Provided entries:
--*--

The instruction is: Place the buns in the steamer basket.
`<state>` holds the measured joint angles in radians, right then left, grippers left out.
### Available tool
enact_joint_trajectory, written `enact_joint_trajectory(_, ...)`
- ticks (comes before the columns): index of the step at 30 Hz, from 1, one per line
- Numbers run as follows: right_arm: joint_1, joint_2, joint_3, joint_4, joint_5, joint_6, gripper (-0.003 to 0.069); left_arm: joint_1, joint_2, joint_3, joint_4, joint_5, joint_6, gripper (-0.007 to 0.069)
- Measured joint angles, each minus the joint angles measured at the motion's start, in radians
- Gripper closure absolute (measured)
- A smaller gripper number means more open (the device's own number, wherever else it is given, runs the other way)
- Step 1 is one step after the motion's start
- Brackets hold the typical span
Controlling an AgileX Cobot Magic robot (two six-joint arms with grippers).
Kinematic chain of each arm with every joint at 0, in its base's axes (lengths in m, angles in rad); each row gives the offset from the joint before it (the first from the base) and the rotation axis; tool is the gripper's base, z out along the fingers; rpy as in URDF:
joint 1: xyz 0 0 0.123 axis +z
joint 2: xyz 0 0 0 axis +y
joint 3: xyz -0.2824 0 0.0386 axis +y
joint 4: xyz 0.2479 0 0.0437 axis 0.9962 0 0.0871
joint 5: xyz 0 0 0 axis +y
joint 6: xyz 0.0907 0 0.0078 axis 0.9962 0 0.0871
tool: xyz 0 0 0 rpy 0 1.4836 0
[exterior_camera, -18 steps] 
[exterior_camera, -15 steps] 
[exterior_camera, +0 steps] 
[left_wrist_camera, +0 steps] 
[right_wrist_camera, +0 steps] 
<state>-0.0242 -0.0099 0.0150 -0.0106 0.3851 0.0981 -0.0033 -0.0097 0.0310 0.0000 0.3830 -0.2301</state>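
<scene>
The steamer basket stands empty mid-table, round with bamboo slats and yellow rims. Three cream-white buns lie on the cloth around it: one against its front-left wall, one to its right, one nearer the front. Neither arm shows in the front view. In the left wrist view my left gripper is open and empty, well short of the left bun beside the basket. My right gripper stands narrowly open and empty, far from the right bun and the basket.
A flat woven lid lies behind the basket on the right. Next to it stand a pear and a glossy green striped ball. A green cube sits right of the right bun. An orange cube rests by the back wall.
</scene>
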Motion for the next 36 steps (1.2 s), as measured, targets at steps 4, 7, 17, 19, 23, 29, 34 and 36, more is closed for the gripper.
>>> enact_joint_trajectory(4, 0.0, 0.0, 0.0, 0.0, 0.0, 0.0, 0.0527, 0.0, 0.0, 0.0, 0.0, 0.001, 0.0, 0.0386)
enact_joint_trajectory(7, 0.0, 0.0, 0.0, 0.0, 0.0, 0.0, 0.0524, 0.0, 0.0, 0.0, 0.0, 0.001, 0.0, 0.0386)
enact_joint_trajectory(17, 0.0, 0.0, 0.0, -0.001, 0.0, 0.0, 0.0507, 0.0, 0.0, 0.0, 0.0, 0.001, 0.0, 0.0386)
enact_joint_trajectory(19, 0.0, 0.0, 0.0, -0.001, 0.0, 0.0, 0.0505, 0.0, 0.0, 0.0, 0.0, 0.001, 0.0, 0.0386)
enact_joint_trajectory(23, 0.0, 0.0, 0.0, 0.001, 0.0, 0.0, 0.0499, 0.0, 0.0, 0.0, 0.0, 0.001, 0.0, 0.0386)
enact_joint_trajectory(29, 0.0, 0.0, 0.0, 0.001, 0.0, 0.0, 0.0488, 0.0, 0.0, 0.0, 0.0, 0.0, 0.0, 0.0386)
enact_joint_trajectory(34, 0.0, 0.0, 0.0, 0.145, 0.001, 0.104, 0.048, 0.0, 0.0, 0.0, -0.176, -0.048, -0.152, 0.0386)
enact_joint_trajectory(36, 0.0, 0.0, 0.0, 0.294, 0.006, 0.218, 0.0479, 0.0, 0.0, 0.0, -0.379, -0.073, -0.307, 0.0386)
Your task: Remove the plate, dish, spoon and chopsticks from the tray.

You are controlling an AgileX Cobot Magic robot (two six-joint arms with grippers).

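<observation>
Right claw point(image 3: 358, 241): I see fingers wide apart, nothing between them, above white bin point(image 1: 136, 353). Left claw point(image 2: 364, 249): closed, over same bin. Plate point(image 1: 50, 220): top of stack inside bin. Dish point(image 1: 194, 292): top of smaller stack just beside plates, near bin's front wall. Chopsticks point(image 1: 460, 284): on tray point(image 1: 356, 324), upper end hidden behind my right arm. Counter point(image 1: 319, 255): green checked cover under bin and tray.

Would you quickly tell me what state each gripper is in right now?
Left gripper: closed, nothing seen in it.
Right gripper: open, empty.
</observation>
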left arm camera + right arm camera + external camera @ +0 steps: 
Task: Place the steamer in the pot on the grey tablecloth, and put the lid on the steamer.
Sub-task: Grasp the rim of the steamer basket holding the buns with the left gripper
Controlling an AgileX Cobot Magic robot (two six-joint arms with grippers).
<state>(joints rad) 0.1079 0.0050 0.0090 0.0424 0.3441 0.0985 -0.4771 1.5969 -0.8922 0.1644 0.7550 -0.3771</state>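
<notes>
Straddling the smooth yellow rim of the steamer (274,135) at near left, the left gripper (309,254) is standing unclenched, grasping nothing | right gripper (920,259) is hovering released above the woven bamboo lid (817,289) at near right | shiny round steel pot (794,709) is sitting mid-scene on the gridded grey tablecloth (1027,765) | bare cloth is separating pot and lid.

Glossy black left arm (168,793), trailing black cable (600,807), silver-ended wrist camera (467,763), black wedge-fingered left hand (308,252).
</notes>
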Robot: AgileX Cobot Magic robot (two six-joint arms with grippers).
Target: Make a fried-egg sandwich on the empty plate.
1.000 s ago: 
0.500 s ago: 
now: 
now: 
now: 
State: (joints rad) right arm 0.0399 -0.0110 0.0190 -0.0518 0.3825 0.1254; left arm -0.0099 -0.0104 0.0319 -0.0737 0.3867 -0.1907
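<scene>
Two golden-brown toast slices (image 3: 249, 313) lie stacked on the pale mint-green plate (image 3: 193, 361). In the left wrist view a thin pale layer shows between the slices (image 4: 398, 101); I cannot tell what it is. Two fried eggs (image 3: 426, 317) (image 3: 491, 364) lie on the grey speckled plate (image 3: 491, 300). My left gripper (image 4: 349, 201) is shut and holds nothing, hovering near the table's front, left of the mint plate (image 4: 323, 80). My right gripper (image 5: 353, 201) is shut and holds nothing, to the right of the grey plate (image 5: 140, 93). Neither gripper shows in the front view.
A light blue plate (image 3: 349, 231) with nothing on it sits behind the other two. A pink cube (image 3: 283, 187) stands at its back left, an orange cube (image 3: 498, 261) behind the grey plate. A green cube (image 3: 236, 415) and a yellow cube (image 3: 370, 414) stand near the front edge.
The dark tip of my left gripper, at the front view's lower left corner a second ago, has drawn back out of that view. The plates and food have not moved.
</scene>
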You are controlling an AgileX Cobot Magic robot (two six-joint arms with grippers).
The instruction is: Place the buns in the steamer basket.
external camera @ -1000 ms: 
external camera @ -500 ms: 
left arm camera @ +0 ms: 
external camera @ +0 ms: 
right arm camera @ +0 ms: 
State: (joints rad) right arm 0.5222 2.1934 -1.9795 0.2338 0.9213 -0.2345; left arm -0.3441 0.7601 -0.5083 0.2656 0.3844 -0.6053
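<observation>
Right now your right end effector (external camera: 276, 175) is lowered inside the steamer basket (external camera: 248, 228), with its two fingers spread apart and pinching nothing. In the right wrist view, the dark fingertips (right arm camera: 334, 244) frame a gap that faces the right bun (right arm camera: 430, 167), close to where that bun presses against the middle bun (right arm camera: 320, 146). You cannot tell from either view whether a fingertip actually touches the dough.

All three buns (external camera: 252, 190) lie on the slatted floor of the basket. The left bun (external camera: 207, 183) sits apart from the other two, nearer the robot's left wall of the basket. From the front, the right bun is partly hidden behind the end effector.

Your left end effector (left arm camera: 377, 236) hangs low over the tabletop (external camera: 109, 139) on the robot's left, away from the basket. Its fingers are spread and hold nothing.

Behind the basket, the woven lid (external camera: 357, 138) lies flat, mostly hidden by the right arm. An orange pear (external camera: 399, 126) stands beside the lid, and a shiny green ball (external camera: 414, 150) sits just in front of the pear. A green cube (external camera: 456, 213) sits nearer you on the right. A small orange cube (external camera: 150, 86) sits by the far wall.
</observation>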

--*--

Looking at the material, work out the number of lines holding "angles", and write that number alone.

3